Not everyone was so smitten with Ovshinsky. In one of its characteristic hatchet jobs, Forbes called him “the puppetmaster of this long-running farce” whose company, Energy Conversion Devices, “may deserve a place in the Guinness Book of World Records” for losing money in 36 of its 40 publicly-traded years. Never mind all the joint ventures with the likes of GM, Intel, Chevron and Canon licensing many of his 400 U.S. and 800 international patents which generated hundreds of millions; Ovshinsky never really saw cash infusions as anything more than a lifeline for compelling science. Just months before his passing, Stan Ovshinsky’s company filed for bankruptcy after over a half-century of innovation that enriched the rest of us.

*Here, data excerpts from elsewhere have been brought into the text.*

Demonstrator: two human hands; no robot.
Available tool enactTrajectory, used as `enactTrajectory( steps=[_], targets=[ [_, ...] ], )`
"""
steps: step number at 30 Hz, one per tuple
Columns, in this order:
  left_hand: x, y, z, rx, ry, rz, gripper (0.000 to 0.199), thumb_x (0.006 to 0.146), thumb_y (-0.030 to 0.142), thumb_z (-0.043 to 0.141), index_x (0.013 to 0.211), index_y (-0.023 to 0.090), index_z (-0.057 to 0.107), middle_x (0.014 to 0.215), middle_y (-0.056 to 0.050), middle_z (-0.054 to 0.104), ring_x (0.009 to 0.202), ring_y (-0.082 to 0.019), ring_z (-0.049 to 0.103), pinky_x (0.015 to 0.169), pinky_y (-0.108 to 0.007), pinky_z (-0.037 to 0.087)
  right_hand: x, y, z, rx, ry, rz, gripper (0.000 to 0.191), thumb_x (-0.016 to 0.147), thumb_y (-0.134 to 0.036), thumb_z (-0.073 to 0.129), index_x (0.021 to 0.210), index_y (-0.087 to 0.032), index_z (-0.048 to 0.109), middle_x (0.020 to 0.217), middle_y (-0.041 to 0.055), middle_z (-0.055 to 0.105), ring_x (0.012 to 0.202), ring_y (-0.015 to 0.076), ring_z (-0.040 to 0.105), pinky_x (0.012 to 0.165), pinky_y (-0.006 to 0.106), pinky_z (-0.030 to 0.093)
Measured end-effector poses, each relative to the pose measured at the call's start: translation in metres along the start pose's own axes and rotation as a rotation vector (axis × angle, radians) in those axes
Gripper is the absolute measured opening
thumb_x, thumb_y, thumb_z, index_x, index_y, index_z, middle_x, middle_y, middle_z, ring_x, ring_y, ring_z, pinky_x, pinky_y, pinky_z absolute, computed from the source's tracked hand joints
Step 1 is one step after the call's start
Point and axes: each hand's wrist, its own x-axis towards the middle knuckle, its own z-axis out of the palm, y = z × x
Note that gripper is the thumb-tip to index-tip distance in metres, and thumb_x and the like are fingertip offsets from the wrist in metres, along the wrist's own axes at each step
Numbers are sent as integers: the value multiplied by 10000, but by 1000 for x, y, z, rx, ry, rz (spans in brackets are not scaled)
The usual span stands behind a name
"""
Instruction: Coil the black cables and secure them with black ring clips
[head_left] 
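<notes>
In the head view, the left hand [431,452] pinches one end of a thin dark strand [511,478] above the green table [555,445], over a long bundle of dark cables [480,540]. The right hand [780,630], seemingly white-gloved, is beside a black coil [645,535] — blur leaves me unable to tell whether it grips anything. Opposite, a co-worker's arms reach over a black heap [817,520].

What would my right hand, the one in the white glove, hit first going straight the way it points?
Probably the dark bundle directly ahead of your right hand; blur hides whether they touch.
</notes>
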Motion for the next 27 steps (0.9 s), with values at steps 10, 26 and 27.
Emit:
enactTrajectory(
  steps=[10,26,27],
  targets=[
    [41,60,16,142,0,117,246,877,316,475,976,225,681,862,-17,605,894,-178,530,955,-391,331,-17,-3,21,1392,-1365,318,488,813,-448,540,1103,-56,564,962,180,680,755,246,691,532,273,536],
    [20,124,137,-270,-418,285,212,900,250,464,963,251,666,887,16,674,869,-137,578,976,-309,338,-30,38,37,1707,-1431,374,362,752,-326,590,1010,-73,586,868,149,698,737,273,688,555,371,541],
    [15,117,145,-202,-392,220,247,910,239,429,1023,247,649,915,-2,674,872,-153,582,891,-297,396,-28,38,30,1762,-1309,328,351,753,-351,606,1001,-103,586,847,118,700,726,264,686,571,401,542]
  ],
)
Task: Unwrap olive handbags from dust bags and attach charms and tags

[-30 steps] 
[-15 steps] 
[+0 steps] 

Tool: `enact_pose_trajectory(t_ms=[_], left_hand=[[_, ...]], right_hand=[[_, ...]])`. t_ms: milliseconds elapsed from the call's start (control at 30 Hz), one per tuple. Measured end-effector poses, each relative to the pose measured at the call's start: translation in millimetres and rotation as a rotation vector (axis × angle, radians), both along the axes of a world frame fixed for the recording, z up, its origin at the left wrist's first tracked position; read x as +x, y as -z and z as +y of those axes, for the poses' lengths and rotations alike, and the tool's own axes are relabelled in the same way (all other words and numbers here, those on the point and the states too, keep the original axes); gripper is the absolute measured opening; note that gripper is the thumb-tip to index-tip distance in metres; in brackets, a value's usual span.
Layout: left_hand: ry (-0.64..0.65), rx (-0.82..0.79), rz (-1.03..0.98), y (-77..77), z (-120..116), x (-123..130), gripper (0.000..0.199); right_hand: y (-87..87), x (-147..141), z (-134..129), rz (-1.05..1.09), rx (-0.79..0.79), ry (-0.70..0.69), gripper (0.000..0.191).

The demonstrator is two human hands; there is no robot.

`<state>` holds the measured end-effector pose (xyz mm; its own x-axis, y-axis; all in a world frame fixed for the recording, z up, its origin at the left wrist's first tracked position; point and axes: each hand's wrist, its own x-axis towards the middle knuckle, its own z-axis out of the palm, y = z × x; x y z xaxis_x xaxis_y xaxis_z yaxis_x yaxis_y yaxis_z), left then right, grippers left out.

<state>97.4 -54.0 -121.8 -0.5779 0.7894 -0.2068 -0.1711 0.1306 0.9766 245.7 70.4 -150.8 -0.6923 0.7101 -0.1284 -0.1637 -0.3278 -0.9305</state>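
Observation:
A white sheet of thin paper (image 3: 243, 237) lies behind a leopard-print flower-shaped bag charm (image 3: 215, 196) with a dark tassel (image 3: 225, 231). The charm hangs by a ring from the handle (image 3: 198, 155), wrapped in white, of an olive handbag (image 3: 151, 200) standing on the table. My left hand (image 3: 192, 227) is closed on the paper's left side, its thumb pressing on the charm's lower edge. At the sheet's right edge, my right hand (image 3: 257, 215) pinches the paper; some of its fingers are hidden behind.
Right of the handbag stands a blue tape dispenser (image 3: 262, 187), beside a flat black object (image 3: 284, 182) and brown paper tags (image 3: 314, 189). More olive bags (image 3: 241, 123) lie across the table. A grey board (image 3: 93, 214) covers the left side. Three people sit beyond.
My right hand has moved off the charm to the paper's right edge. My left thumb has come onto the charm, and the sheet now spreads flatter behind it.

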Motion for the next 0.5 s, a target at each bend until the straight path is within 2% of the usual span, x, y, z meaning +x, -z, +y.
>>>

George McGovern wasn’t much of a businessman either. After my family and I crisscrossed Big Sky country back in ’03, we stopped in at McGovern’s in the Bitter Root Valley. Nominally a bookstore, it was really more of an archival homage to his public service . Lunching at a nearby pub, I asked George about his bed & breakfast which went belly-up, but I didn’t ask him to compare and contrast with running the United States of America. I did ask how a non-combatant like Nixon got away with tarring a war hero like McGovern with chicken feathers.
“The problem with guys like Nixon and Reagan and Bush is they got it wrong,” George responded. “They are soft-minded and tough-hearted when you need to be the other way around.”